Using threats of shutdowns and lobbying, they went for the e-pharmacies’ jugulars. The $13.4 billion markets for drug sales was theirs alone.
On their spurring, and aided by ancient laws drafted in the 1940s, drug regulators in multiple big states then started going after online pharmacies. Maharashtra’s Food and Drug Administration filed FIRs against several e-pharmacies, including MeraPharmacy, mChemist, Pharmeasy, and their offline partners.
Similarly, in Karnataka, the Drugs Control Department decided to cancel the licenses of all online pharmacies in the state early last year. Although the licenses were later revoked, the lost momentum, time and resources in court cases cost these startups heavily.
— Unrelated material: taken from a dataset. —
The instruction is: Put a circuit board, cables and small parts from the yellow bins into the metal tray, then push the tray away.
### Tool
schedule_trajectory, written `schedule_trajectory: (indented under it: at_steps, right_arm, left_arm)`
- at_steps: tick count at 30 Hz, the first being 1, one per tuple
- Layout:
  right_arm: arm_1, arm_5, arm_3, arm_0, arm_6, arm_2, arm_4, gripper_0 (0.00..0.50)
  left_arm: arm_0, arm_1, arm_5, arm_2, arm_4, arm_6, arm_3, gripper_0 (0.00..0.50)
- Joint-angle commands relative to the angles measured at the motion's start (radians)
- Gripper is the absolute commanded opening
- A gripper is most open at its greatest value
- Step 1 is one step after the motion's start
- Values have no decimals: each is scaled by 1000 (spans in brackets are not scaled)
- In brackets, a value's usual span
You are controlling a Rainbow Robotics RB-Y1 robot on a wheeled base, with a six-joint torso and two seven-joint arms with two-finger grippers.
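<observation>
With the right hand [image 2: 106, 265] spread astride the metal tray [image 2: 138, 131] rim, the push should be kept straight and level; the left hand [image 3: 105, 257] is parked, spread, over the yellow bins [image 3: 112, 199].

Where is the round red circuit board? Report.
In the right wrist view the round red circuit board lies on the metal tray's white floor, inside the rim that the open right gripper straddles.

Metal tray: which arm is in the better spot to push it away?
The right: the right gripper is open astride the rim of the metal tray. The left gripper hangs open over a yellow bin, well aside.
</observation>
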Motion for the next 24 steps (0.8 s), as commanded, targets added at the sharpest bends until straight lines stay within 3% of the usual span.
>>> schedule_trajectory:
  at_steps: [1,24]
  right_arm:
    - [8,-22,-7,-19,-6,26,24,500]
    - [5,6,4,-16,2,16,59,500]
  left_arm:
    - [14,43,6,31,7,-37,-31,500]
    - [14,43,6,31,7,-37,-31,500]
By 2016, it did not matter if an e-pharmacy managed to successfully challenge the state drug regulator in the courts, as funding into the sector had fallen drastically. Data from Tracxn shows out of the $90 million invested in this sector over 2015 and 2016, $62.20 million was invested in 2015. The number fell sharply to $28.45 million in 2016. An example of that was Phaneesh Murthy-backed Ziggy. It stood its ground, fought and won the legal battle but found itself strapped of funds.
“Soon after an e-pharmacy was set up, it would run into issues with the association of chemists and local drug inspectors, who would come and harass the offline partner with a general statement that online pharmacy was illegal,” says Prashant Tandon, who became the president of the Indian Internet Pharmacy Association (IIPA) in October 2015.
Cornered by their brick-and-mortar competitors and authorities, the likes of Netmeds and 1mg had decided to form an association to secure the union government’s support.